▼

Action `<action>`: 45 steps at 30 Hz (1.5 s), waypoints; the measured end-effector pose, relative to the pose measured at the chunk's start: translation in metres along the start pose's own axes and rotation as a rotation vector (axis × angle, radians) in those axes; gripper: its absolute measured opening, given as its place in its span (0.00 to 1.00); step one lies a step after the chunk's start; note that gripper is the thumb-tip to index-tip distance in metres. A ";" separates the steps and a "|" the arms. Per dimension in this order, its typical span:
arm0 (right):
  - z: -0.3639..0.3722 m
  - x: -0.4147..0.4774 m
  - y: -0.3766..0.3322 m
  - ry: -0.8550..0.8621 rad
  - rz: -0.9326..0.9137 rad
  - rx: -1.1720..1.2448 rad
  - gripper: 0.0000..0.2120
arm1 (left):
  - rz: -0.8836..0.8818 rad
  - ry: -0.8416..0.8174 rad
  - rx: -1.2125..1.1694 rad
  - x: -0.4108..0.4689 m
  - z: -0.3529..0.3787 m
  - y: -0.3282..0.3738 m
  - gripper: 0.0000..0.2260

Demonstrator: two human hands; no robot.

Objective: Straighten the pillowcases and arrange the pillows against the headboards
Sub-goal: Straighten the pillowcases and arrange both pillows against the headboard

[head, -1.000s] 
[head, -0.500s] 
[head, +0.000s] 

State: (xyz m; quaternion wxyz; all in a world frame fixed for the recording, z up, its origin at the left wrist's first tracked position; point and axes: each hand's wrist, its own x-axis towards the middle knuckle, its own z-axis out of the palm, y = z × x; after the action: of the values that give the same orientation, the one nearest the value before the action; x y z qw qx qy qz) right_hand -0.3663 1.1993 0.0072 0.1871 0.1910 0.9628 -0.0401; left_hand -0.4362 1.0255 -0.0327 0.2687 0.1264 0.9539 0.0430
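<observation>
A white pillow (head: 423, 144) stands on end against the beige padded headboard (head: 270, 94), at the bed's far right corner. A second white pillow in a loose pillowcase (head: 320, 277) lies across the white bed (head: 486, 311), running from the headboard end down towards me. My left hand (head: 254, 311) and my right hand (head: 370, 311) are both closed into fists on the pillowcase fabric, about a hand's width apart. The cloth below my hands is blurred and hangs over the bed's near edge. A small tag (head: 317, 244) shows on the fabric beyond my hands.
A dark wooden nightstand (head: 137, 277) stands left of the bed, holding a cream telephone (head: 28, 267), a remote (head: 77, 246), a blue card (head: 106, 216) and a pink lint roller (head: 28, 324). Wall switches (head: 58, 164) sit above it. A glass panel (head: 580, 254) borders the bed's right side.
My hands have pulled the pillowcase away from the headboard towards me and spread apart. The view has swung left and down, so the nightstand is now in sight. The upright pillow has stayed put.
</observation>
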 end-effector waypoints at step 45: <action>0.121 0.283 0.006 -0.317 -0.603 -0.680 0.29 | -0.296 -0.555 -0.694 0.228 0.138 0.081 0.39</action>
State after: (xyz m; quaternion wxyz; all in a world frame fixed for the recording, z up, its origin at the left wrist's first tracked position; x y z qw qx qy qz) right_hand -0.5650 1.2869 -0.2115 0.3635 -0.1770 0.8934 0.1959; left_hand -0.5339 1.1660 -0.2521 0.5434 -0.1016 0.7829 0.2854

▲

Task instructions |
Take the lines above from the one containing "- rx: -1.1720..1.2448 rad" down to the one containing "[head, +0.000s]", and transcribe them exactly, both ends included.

Task answer |
  - rx: -1.1720..1.2448 rad
  - gripper: 0.0000..0.2120
arm1 (left):
  - rz: -0.8836..0.8818 rad
  - ry: -0.8416..0.8174 rad
  - rx: -1.2125..1.1694 rad
  - x: -0.4108..0.4689 m
  - z: -0.3529..0.3787 m
  - y: -0.3282..0.3738 m
  - gripper: 0.0000..0.2260

Demonstrator: two human hands; no robot.

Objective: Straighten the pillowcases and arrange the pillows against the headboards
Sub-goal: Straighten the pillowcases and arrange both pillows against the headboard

[head, -1.000s] 
[head, -0.500s] 
[head, +0.000s] 

That concludes the answer to the exercise.